Max Fried gives Braves another strong start

Max Fried held MLB’s highest-scoring team to one run in six innings Monday night, giving the Braves what they have become accustomed to: another dominant performance by a young starting pitcher.

Against a deep and patient Los Angeles Dodgers lineup, Fried allowed four hits, walked two and struck out nine. He then turned Game 1 of the best-of-seven National League Championship Series over to the Braves' bullpen with the score tied 1-1.

Three Braves relievers — Chris Martin, Will Smith and Mark Melancon — combined for three hitless innings, and the Braves won 5-1 on a four-run ninth-inning eruption against the Dodgers' bullpen.

“I think it’s huge,” Fried said of the series-opening win. “You always want to start off on the right foot. … It gives you that confidence of knowing we only (need) three more (wins) to get through this series and four more after that.”

The one run allowed by Fried was the first allowed by a Braves starter in the past three games.

In the final two games of last week’s Division Series against Miami, Braves rookie starters Ian Anderson and Kyle Wright pitched 5-2/3 and six scoreless innings, respectively. In the six games of this postseason, Braves starters have allowed five earned runs (all against Fried) in 34-2/3 innings (17 by Fried). That comes to a combined 1.30 ERA for the Fried-Anderson-Wright trio. Factor in the bullpen, which has allowed just one earned run in 23-1/3 innings, and the Braves' staff ERA this postseason is a mind-boggling 0.93.

Give extra weight to Fried’s (and the bullpen’s) performance Monday because it came against a lineup demonstrably deeper and better than those the Braves faced in the earlier playoff rounds.

“Tonight is another evidence of the growth of this young pitcher and where he has come,” Braves manager Brian Snitker said of Fried. “… And I told him that, too: The stage that you’re on and how you responded was really impressive.”

The Dodgers led the major leagues in runs scored and home runs during the regular season.

“It’s an extremely disciplined lineup,” Fried said. "You have to go after them. You’ve got to attack. They’re not going to chase. … The walk in the first inning, I thought that was a really good pitch, and they laid off it.

“I knew I was going to have to come after them a little bit more with some off-speed stuff. I was just trying to make adjustments all day. It’s a really good, smart lineup. They’re really prepared. It was a tough battle.”

The game got off to a taxing start for Fried, who needed 45 pitches to get through the first two innings. Of the Dodgers' 10 batters in those innings, none swung at Fried’s first pitch.

After striking out the first two batters of the game on a total of 11 pitches, Fried got into a bit of a jam when Justin Turner and Max Muncy reached on a single and a walk, respectively. Fried struck out Dodgers catcher Will Smith to end a 28-pitch opening inning.

The Dodgers put two runners on base against Fried again in the second inning on AJ Pollock’s one-out single and Chris Taylor’s two-out walk. Fried retired Mookie Betts on a fly ball to center to end a 17-pitch inning.

“I looked (at the pitch count) after the second inning, and I was thinking ‘if we get four innings out of him, we’ll be lucky,’” Snitker said. “But he started rolling.”

Fried retired the Dodgers in order in the third and fourth innings, moderating his pitch count by getting through those innings on a total of 21 pitches.

“Even with the strikeouts, all of a sudden I was looking in the third and fourth (innings), and it, like, wow, he’s catching back up,” Snitker said. “That was big, I think, to get the game where he did.”
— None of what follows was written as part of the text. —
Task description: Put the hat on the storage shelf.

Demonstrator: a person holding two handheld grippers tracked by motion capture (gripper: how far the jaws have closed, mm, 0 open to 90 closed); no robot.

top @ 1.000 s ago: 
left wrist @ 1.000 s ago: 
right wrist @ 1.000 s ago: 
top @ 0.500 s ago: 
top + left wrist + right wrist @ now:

Enrique Hernandez’s 393-foot home run to left field, leading off the fifth inning, was the only real damage the Dodgers did against Fried. It was just the fourth home run allowed by Fried this year (two in the postseason and two in the regular season). It was the first homer against him off a curveball this year.

“I made a mistake, paid for it, but we were able to kind of hang on, and it was a really good team win,” Fried said.

He finished his night’s work with a 1-2-3 sixth inning, collecting his eighth and ninth strikeouts. He threw a total of 96 pitches.

It was his third consecutive Game 1 start in this postseason, this one against the team that Fried, who grew up in the Los Angeles area, cheered as a child. He pitched seven scoreless innings in the first game of the wild-card series against Cincinnati, but struggled in Game 1 of the Division Series against Miami, allowing four runs on six hits in four innings.

“To be able to come out in a tie ballgame (Monday) and give us that opportunity to win it … I’m just really happy,” Fried said.

Now he looks forward to watching Anderson and Wright start the next two games .

“I can’t wait,” Fried said. "They’re chomping at the bit. They’re really excited to get out there. It’s going to be more of the same.

“You’re going to see two guys attacking the strike zone, just giving their best stuff and putting it all out there and trying to help the team win.”